TO DO: Reproduce all of the data exactly. Images are not to appear in the reply.
***
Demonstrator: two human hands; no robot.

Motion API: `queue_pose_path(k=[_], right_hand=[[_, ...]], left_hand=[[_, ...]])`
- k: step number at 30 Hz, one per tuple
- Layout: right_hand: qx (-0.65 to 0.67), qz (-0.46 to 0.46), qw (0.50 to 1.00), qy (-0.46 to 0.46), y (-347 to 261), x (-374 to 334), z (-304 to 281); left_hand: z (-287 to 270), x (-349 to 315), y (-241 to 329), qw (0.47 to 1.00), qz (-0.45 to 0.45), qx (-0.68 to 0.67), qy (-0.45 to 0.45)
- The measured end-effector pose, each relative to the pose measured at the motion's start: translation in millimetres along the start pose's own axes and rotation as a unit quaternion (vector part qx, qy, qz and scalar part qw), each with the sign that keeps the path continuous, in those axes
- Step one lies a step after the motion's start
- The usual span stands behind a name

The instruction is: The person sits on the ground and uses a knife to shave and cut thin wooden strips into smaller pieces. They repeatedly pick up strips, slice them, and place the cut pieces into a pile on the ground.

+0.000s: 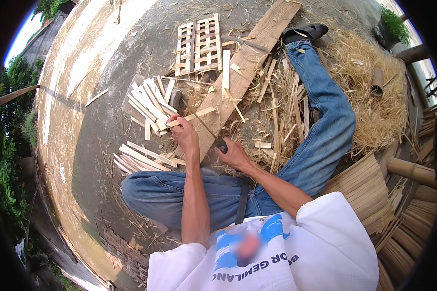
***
SOLUTION:
Demonstrator: two human hands; no robot.

Motion API: `queue_pose_path(k=[_], right_hand=[[_, ...]], left_hand=[[_, ...]])`
- k: step number at 30 Hz, one per tuple
- Layout: right_hand: qx (-0.65 to 0.67), qz (-0.46 to 0.46), qw (0.50 to 1.00), qy (-0.46 to 0.46), y (-347 to 261), x (-374 to 334), z (-304 to 281); left_hand: z (-287 to 270), x (-349 to 315), y (-241 to 329), qw (0.47 to 1.00), qz (-0.45 to 0.45), qx (-0.68 to 0.67), qy (-0.45 to 0.45)
- The measured end-effector pose, each relative to the pose measured at the motion's start: translation in millimetres along the start pose's own axes and rotation as a unit quaternion (vector part qx, qy, qz and scalar part qw), each with the sign that keeps the path continuous, in those axes
- Step one lies a step after the motion's start
- The usual span stands behind a name

The instruction is: The person sits on the ground and uses a knife to shave and cut thin wooden strips into smaller pieces. They repeatedly pick up strips, slice them, and place the cut pieces into a pile on the ground.

+0.000s: 

There is nothing further in this answer.